Thanks. Next one would be, Richard, does this answer your questions?

Yeah, absolutely fine. Sorry, I was just muting. Thanks, Richard.

Then let's move on. The next one would be Richard Parks from BNP Paribas. Richard.

Thanks, Bruno. Yeah, just two questions. Firstly, the partnership with Alnylam in hypertension obviously represents departure in terms of therapeutic focus. So I just wondered if you could walk us through your thinking there and criteria required for new programmes that would warrant an expansion in terms of commercial presence and maybe from a business development perspective, what other new areas might you consider as potential opportunities? Then the second question was on brain shuttle Gantanerimab. I think you mentioned data at CTAD. I just wonder, should we see that as just a proof of concept for the platform? Or do you think that's an asset that you could think about taking forward? I've had the impression in the past, you might prefer to maybe focus on other amyloid targeting antibodies if you chose to progress in Alzheimer's. Thanks.
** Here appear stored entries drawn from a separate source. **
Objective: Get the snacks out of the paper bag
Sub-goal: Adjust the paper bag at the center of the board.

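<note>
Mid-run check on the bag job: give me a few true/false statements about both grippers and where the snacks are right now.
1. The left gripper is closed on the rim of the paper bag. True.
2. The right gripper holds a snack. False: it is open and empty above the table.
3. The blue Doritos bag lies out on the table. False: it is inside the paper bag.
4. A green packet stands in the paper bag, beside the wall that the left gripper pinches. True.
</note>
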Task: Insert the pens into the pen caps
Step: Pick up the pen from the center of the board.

Thank you very much, Richard, for the questions, and I'll take those two questions. First, if you look at OCWOS, we were not in multiple sclerosis before we launched OCWOS, and we defined the standard of care. If you look at Evristi, we were not in spinal muscular atrophy before we launched Evristi. We redefined the standard of care. If you look at Hemlibra, we were not in hemophilia before we launched it and we redefined the standard of care. I think what's important for us, and that's our key focus, we want to find first in class, best in disease, transformational medicines. When you have an opportunity to deliver transformational medicine, I think that's the opportunities that we are looking for. And clearly, with this medicine, that is the case. It's a very proven pathway. You've seen from Teresa the data with more than 90% decrease of this protein, angiotensinogen. and a sustained response for six months. When you know that 1.2 billion people in the world and 80% of them not being controlled, you can see that there is a big opportunity with a transformational medicine. So we are looking for these opportunities that are interesting, that are also big opportunities, really opportunities where we could change the standard of care. And we think this is one of them. And so we're looking at that in different areas. Regarding Trontinumab, we have data. So this is basically a brain shuttle, a version of an antibody connected to a brain shuttle. And we all have this blood-brain barrier. And the reason why we have the blood-brain barrier is because our brain is important, and our body tries to protect it. And with that, it's very hard to bring antibodies into the brain. Now, we have seen data where we can see that it's much... better much faster at a much higher dose although you submit a much smaller dose it's much easier to get into the brain in much more homogeneous way so we see that as a big opportunity and we'll be very going very fast with this molecule and so we will share more data at CTAD but yeah it's very exciting for us thank you Richard all your questions answered then yes thank you

Then we would move on to questions from Peter Welford from Jefferies. Peter.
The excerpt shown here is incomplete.